Is this a BUG REPORT or FEATURE REQUEST? (leave only one on its own line)
/kind bug
Description
A while ago, I had some issues with a container image I was sending changes to which the maintainer wasn't able to repro on his machine. We were both running rootless podman, but I would consistently get EPERM errors when starting the container. At the time I was on Fedora 31. I was able to mostly work around the issue with bizarre combinations of --cap-add=DAC_OVERRIDE and edits to the entrypoint (which I can't find anymore ): )
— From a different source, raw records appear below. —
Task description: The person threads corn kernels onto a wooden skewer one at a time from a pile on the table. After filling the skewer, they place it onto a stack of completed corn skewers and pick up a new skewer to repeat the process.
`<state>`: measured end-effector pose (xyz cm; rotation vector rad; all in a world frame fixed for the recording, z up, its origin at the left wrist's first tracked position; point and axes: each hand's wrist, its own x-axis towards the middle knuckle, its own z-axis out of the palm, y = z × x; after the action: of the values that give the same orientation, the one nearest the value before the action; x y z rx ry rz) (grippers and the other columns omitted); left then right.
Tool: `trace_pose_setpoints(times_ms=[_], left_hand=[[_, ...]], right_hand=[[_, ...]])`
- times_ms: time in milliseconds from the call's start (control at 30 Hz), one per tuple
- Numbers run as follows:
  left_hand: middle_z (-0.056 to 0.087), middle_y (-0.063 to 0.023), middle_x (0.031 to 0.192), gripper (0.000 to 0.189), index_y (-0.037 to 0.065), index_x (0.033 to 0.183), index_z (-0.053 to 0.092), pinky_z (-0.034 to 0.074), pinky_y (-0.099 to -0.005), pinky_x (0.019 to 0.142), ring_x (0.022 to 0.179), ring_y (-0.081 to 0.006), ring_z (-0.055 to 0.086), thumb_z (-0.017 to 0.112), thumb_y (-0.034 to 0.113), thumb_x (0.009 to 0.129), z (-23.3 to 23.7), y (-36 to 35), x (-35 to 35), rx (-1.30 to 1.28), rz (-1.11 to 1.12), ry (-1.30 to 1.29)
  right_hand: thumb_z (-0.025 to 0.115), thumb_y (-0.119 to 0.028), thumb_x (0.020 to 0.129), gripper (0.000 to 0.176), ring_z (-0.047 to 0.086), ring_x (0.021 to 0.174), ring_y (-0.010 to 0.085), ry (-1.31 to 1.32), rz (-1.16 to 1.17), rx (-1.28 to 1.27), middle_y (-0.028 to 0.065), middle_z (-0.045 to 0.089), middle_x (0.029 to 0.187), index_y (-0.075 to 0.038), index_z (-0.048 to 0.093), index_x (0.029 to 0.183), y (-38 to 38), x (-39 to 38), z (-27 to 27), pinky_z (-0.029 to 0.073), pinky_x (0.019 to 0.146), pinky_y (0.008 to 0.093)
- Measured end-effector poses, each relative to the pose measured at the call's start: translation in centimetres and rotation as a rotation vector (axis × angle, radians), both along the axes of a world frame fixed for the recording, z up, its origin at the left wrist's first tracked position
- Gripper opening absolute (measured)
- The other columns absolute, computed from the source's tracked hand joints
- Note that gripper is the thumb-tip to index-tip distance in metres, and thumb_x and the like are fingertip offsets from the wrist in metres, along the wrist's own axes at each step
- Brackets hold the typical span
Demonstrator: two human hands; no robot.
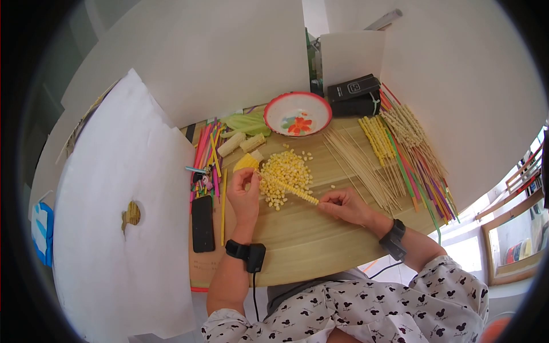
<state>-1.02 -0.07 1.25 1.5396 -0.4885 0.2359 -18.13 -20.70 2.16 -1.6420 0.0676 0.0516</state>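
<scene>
A thin skewer threaded with yellow corn kernels (297, 192) stretches slantwise between my two hands, above the wooden table. My left hand (244, 193) pinches its left end, fingers closed. At the other end my right hand (346, 206) grips the skewer between thumb and fingers. Below and behind the skewer lies a heap of loose corn kernels (280, 166). Just beyond my left hand is a partly stripped corn cob (246, 162), with bare cobs (231, 144) and a green husk (243, 123) behind it.
An enamel bowl (280, 123) with a red rim stands at the back. Bare skewers (357, 163), kernel-filled skewers (377, 140) and coloured sticks (426, 188) lie at right. A black phone (203, 224) and colourful straws (207, 146) lie left. White panels (131, 246) border the table (309, 243).
</scene>
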Motion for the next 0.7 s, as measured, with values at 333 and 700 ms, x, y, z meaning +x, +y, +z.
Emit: trace_pose_setpoints(times_ms=[333,700], left_hand=[[0.062,-0.004,0.083,0.008,-0.001,0.094,0.058,0.048,-0.0221,0.072,0.077,-0.0098,0.061,0.057,-0.002,0.086,0.4,-0.1,-0.7,0.092,-0.003,-0.046],[0.065,-0.0046,0.081,0.011,-0.001,0.095,0.06,0.048,-0.0223,0.068,0.074,-0.0086,0.061,0.059,0.0,0.084,0.0,-1.0,-2.0,0.079,-0.089,-0.012]], right_hand=[[0.06,-0.013,0.09,0.011,0.041,0.055,-0.0013,0.013,-0.016,-0.016,-0.0082,0.051,0.065,-0.003,0.063,0.087,0.3,0.0,0.5,0.032,0.047,0.0163],[0.059,-0.015,0.091,0.013,0.038,0.052,-0.0008,0.039,-0.038,0.012,-0.0082,0.048,0.061,-0.003,0.063,0.088,0.4,0.1,0.6,0.029,0.045,0.0177]])
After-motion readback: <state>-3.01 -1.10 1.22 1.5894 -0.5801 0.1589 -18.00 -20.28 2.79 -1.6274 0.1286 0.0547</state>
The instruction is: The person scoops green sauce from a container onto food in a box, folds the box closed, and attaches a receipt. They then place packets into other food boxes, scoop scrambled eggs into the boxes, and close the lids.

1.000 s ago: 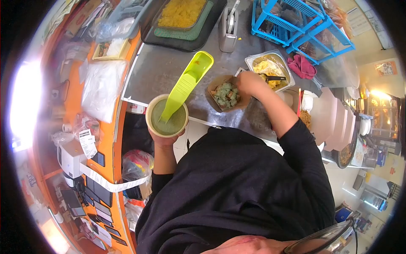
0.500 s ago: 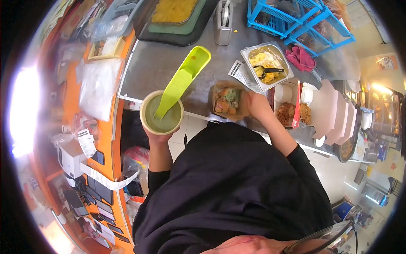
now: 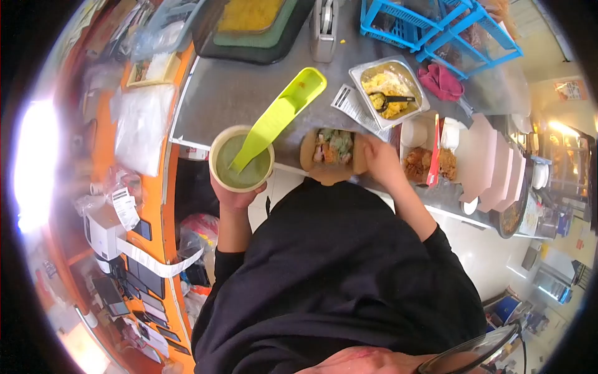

Today, I pulled down the redis and rabbitmq docker images and hit similar seeming issues. When I dug into it, it appears that their use of gosu to setuid/setgid to an unprivileged user in the container is being denied by something. I figured it might be selinux denying some transition, but there don't appear to be any denied entries in my audit.log. Adding the SETUID and SETGID caps don't help either (in fact adding ALL doesn't help).
My understanding is that docker containers sometimes not working isn't unknown, but most of the issues are documented as being related to cgroups2 and manifest differently. This feels like something seccomp-y or selinuxy is getting in the way.
Steps to reproduce the issue:
$ podman run -t redis
error: exec: "/usr/local/bin/docker-entrypoint.sh": stat /usr/local/bin/docker-entrypoint.sh: permission denied
$ podman run -t --cap-add=SETUID,SETGID redis
error: exec: "/usr/local/bin/docker-entrypoint.sh": stat /usr/local/bin/docker-entrypoint.sh: permission denied
2.
$ cat >Dockerfile <<EOF
FROM redis
RUN sed -i 's/exec gosu/##/' /usr/local/bin/docker-entrypoint.sh
EOF
$ podman build -t redis:debug .
podman run -t redis:debug -> should work normally now
podman run -ti --user redis --cap-add=DAC_OVERRIDE redis also works but this trick doesn't work for rabbitmq
Describe the results you received:
Unmodified redis image fails to run
Describe the results you expected:
It would be nice if these containers Just Worked (TM)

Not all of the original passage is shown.